WHAT TO PRODUCE: Say how many lines of the records include the string "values". Nothing else belongs in the answer.
*** DATA FOR THIS TASK Section Begins ***
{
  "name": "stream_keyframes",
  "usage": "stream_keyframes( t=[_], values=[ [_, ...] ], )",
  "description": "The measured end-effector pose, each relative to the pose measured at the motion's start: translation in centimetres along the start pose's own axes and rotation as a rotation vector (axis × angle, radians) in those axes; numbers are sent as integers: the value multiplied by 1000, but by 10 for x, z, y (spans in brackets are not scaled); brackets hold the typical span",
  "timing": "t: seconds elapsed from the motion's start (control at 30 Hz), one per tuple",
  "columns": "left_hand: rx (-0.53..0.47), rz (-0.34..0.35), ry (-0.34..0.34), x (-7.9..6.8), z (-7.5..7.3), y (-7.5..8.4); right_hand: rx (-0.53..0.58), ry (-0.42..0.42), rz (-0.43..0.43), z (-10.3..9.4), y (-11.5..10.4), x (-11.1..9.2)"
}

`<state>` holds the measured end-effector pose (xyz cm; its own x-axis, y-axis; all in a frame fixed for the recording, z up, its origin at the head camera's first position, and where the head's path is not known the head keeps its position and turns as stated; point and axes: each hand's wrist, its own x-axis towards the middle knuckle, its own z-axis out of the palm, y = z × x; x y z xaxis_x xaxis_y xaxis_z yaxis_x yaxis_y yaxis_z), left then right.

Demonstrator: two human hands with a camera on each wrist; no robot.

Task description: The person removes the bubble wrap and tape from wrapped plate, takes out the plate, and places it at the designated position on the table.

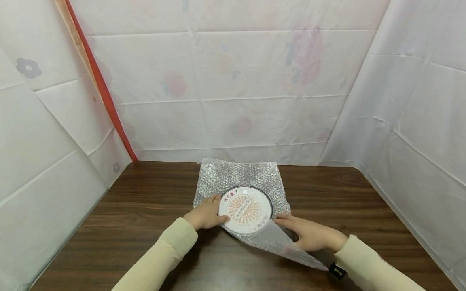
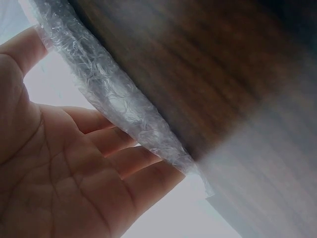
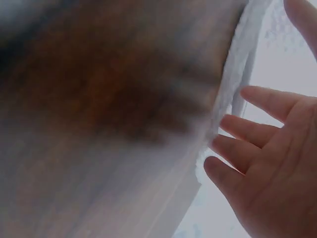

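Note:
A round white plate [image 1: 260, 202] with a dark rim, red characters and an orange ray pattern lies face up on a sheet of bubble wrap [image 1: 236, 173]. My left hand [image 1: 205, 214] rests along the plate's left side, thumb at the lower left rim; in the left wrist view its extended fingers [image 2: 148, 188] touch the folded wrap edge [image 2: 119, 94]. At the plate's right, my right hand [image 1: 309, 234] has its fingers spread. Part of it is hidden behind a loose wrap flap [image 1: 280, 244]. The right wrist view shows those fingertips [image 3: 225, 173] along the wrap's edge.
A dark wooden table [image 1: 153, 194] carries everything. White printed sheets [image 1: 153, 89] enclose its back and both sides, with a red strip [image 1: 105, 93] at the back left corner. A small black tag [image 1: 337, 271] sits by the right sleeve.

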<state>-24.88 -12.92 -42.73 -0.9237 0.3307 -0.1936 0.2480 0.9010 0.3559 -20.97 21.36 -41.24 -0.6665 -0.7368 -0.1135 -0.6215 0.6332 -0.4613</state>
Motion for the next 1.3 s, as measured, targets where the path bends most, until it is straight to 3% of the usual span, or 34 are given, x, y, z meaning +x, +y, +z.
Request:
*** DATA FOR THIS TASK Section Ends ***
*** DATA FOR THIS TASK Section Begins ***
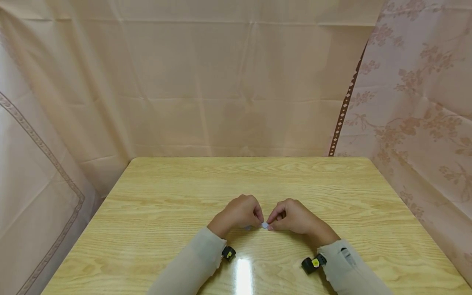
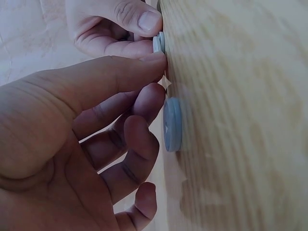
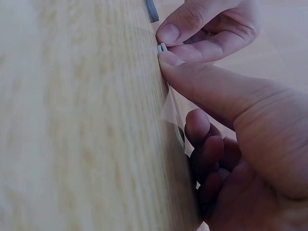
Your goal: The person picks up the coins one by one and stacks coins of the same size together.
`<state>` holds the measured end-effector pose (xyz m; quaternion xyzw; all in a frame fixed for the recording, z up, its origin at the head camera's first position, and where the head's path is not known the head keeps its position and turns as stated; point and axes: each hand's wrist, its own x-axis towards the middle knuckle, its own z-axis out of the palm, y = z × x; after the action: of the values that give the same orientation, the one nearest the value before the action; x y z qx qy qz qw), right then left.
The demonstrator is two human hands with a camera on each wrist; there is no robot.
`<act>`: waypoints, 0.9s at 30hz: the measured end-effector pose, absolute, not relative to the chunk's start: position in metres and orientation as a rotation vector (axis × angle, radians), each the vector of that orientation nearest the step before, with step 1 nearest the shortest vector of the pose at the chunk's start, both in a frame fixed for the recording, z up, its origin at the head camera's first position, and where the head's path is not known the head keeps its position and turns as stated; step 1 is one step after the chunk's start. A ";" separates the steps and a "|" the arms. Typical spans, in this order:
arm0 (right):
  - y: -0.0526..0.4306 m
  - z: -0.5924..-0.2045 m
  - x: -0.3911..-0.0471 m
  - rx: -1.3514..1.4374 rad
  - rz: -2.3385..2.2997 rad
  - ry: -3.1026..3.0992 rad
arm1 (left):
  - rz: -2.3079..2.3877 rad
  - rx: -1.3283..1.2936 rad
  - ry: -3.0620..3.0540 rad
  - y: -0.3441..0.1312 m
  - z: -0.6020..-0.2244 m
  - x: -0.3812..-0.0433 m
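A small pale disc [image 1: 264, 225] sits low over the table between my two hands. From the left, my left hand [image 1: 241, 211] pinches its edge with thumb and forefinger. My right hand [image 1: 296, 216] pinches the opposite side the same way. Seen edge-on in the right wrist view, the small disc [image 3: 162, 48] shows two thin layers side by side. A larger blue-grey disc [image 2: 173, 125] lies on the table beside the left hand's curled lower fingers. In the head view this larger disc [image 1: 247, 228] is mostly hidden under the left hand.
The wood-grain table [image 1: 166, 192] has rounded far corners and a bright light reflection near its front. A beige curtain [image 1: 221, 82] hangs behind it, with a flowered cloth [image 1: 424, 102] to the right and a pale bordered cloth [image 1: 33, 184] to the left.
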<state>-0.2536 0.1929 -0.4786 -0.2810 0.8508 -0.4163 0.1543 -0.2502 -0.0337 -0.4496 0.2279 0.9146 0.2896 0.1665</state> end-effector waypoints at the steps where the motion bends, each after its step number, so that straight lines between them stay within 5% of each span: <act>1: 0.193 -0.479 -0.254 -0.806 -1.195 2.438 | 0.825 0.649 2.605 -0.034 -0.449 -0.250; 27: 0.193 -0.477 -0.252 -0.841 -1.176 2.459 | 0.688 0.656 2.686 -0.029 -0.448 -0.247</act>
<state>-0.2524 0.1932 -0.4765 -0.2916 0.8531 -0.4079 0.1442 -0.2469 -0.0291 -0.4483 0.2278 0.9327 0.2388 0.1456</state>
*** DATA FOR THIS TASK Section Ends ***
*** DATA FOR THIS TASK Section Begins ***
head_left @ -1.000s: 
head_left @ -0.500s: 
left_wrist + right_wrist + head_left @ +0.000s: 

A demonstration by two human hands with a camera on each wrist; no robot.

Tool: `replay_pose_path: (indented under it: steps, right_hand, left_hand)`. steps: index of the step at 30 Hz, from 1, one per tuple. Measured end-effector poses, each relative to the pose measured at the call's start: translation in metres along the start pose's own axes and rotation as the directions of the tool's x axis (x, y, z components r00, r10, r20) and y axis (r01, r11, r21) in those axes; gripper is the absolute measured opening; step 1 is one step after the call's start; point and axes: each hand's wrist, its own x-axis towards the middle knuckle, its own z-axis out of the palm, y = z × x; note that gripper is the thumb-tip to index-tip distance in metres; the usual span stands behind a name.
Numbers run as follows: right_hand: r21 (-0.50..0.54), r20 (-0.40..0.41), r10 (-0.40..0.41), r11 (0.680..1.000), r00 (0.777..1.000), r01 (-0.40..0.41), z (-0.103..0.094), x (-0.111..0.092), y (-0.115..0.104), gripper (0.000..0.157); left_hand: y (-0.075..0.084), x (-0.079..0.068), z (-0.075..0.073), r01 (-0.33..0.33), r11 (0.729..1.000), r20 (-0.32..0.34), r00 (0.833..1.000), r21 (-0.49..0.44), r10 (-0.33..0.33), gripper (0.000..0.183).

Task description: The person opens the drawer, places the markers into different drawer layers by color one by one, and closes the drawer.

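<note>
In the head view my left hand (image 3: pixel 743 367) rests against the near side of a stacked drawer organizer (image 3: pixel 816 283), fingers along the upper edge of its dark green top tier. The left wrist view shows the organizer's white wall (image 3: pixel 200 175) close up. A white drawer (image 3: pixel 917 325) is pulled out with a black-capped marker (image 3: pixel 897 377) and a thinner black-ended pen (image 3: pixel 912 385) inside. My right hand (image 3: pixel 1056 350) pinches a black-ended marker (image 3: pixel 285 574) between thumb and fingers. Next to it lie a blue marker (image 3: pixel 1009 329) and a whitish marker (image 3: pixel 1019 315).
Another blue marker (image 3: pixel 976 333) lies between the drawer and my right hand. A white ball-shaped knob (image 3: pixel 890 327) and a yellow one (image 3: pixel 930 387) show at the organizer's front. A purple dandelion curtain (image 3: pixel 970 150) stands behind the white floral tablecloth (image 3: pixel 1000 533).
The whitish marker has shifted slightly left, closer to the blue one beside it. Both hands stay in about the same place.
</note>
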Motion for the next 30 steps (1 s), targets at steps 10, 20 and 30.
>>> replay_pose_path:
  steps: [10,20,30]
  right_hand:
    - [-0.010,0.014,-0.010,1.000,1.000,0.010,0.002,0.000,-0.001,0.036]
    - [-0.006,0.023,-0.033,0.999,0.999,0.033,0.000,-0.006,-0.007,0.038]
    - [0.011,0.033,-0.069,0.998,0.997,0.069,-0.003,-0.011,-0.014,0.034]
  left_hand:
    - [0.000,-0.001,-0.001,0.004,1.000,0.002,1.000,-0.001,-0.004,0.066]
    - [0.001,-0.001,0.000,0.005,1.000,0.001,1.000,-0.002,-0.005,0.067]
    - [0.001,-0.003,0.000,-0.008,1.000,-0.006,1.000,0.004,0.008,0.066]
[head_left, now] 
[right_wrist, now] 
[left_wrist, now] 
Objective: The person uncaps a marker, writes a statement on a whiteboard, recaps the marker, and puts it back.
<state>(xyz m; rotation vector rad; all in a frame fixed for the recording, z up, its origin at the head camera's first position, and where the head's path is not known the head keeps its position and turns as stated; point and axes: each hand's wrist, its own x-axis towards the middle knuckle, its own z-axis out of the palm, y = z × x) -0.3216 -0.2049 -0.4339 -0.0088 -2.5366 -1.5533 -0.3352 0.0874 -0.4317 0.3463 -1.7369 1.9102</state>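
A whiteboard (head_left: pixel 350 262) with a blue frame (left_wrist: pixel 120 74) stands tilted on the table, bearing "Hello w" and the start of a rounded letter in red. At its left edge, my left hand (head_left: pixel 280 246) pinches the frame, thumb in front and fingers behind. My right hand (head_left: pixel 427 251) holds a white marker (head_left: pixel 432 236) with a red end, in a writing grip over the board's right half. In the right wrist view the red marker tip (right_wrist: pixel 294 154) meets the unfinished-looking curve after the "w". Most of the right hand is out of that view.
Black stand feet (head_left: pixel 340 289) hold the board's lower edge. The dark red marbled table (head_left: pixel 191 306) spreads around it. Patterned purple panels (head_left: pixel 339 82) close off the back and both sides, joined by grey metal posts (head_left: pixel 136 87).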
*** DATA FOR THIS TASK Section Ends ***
RESULT OF THE EXERCISE: 2